Кто он? Как имя его? Землю чью он отчизной считает?
Рода какого он сам? От какого он прибыл народа?
Может быть, с вестью к тебе о возврате отца приходил он?
Или он прибыл сюда по другому какому-то делу?
[410] Слишком он быстро исчез, не дождавшись, чтоб с ним хоть немного
Мы ознакомились. Он с виду явно высокого рода».
Так отвечал Телемах, рассудительный сын Одиссея:
«Нет, Евримах, навсегда день возврата отца был утрачен.
Я уж не верю давно ни молве о его возвращеньи,
[415] Ни предсказаньям пустым от гадателей разных, к которым
Мать прибегает моя, зазывая их в дом наш не редко…
Гость мой был гостем отца. Он из Тафоса родом. А сам он
Сын Анхиала, царя многомудрого. Звать его Ментес,
Он над тафийцами царь; их народ любит вёсла и море».
[420] Так говоря, Телемах сердцем верил, что видел богиню.
Те же, опять предали́сь шумным пляскам и сладкому пенью,
Увеселяли себя, как могли, в ожидании ночи.
Вскоре и чёрная ночь наступила, прервав их веселье,
Спать захотев, женихи разошлись по домам отсыпаться.
[425] Всех проводив, Телемах шёл к себе через двор свой прекрасный,
В спальный высокий покой, защищённый и с видом широким.
В мысли он был погружён в ту минуту, он думал о многом.
Факел зажжённый неся, няня шла перед ним, Евриклея,
Опса разумная дочь, Певсенорида. В давнее время
[430] Юной её приобрёл сам Лаэрт, заплатив за рабыню
Двадцать волов.
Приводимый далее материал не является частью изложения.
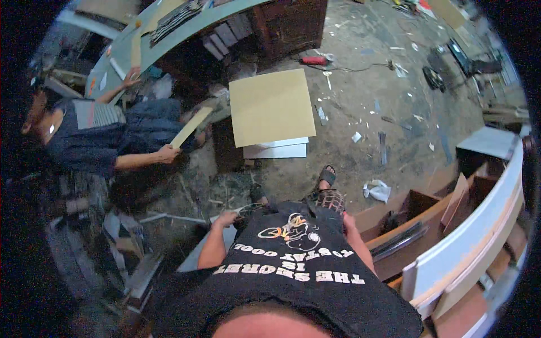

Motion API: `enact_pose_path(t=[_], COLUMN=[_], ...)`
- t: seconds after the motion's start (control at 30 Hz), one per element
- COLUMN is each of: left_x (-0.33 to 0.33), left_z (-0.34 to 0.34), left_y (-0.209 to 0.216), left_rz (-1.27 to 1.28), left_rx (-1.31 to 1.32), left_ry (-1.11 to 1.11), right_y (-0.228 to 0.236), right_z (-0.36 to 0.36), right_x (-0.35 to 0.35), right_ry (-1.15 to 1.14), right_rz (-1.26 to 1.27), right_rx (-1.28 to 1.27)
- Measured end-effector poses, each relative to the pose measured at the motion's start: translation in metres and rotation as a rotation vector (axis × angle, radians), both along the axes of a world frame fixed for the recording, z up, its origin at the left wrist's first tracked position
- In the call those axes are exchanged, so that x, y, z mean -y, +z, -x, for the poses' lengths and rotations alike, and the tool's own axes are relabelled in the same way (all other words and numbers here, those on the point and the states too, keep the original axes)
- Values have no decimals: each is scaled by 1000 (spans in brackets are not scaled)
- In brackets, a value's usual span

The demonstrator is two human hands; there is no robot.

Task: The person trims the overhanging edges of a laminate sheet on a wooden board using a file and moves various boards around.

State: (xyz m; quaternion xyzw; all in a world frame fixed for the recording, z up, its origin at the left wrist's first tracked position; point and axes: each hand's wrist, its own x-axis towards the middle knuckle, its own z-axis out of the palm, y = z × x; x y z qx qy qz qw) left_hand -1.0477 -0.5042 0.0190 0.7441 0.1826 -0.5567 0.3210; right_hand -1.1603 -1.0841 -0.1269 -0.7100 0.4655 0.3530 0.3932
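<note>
My left hand (227, 218) hangs low beside my left thigh, close to a pale board (194, 251) under that forearm. Its fingers are too small and blurred to make out. On the other side, my right hand (347, 218) is down by my right thigh, partly hidden by my shirt, and its fingers do not show. In front of my feet a square tan board (271, 107) lies over white panels (282, 150). Neither hand touches that stack.
At left, another person (79, 129) holds a tan strip (191, 128), one hand on a long table (169, 42). A red tool (314, 60) with a cord and scraps lie on the floor (360, 96). A curved wooden unit (468, 225) stands at right.
</note>
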Motion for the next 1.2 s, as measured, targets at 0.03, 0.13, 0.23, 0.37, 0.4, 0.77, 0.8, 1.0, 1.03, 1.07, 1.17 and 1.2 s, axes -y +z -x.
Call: enact_pose_path(t=[0.03, 0.13, 0.23, 0.37, 0.4, 0.77, 0.8, 1.0, 1.03, 1.07, 1.17, 1.2], left_x=[-4, 29, 75, 79, 93, 164, 156, 135, 128, 116, 119, 126], left_z=[5, 15, 1, 19, 12, -4, -14, -108, -117, -126, -161, -195], left_y=[2, -12, -8, -24, -20, -126, -134, -129, -128, -118, -85, -70], left_rz=[-40, -59, -108, -57, -77, -54, 76, 56, -12, -93, -269, -264], left_rx=[-77, -136, 246, 686, 638, 420, 371, 473, 540, 633, 642, 635], left_ry=[-9, 86, -181, 364, 520, 326, 562, 1031, 984, 926, 593, 574], right_y=[26, 55, 69, 108, 125, 135, 154, 210, 205, 204, 190, 176], right_z=[-16, -89, -145, -246, -274, -354, -362, -516, -534, -562, -612, -628], right_x=[14, 94, 128, 160, 154, 24, 0, -30, -38, -47, -80, -79], right_ry=[-20, 115, 109, 184, 207, 961, 877, 1200, 1167, 1204, 1052, 1033], right_rz=[-34, 77, 103, 54, 11, 160, 95, 79, 97, 117, -41, -42], right_rx=[-22, 33, 166, 67, -38, 451, 540, 446, 492, 470, 339, 330])
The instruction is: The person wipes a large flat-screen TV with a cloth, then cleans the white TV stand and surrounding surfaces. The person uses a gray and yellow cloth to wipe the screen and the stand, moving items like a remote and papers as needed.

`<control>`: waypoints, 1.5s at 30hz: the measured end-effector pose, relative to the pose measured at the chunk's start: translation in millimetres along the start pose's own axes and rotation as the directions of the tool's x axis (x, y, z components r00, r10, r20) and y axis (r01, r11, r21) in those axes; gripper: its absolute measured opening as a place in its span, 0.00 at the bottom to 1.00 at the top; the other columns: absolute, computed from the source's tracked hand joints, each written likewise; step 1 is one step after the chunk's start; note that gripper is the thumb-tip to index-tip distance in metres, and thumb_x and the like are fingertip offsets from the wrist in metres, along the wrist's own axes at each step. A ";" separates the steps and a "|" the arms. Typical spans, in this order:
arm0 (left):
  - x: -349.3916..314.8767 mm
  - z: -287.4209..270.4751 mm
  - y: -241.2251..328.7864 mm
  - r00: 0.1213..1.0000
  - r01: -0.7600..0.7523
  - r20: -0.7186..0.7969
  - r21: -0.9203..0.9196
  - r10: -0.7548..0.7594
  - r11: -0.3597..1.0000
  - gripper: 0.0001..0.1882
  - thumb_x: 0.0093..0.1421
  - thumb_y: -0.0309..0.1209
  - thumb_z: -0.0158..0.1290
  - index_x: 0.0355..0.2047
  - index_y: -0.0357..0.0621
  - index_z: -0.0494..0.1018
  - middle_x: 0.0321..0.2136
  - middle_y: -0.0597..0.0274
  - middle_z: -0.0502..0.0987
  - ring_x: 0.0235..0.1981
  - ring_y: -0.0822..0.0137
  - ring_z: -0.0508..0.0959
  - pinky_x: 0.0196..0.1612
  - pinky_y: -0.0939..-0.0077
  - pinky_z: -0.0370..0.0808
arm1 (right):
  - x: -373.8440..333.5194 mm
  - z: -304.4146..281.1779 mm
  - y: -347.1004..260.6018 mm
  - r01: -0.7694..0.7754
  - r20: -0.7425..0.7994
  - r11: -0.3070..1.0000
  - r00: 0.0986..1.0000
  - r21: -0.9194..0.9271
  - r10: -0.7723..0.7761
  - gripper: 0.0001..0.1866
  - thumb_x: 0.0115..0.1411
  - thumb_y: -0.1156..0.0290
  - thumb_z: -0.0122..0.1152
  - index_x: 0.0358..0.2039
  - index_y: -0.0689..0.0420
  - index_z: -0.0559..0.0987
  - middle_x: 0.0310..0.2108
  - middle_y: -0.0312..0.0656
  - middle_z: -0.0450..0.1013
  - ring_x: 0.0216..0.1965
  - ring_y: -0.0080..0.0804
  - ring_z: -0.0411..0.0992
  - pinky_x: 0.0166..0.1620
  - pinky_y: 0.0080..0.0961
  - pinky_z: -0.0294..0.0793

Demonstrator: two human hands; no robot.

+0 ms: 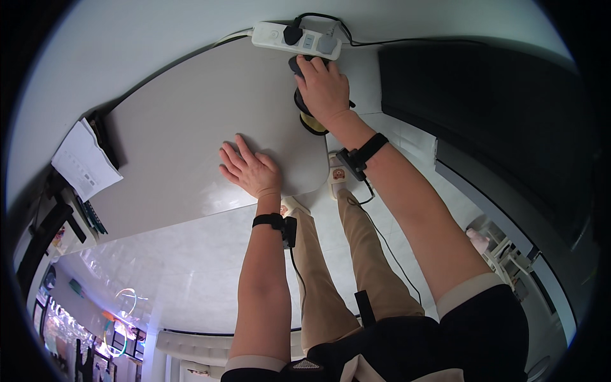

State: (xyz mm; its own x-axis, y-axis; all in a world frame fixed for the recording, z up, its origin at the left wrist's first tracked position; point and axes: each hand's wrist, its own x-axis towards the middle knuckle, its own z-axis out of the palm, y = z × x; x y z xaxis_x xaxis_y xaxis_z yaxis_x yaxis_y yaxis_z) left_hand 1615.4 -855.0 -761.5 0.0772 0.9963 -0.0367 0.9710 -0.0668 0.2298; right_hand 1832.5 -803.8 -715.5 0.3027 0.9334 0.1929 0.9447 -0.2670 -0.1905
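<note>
My left hand (pixel 250 169) lies on the grey tabletop (pixel 184 121) near its front edge, fingers stretched and spread, with nothing in it. At the far right of the table, my right hand (pixel 324 89) reaches over a black object with a yellowish part (pixel 312 123). Its fingers bend down onto the object's dark far end, just in front of the power strip. The hand covers most of the object, so I cannot make out its kind. Both wrists wear black straps with small boxes and cables.
A white power strip (pixel 296 41) with a black plug (pixel 293 34) and cables lies along the wall. White papers (pixel 86 159) rest at the table's left end. A large black panel (pixel 477 108) stands to the right. Below are my slippered feet on a pale tiled floor (pixel 191 267).
</note>
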 end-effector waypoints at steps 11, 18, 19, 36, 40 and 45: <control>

Но её с благонравной своею супругой
Он уважал наравне, потому и себе не позволил
Ложа коснуться её, чтобы ревности женской не вызвать…
Так она с факелом шла. Из невольниц она всех усердней
[435] С детства ходила за ним, как кормилица, нежно любила.
Двери открыла она у богатоискуснейшей спальни.
Сел на постель он и снял свой красивый хитон тонкой ткани;
Бросил небрежно его он старухе заботливой в руки.
Та же, расправив хитон аккуратно, повесила чинно
[440] Возле кровати резной на искусную вешалку-плечи;
Тихо из спальни ушла; дверь с серебряной ручкой закрыла;
Крепко задвижку ремнём затянула и прочь удалилась.
Он же в постели всю ночь, одеялом укрывшись овечьим,
В мыслях обдумывал путь, что ему указала Афина.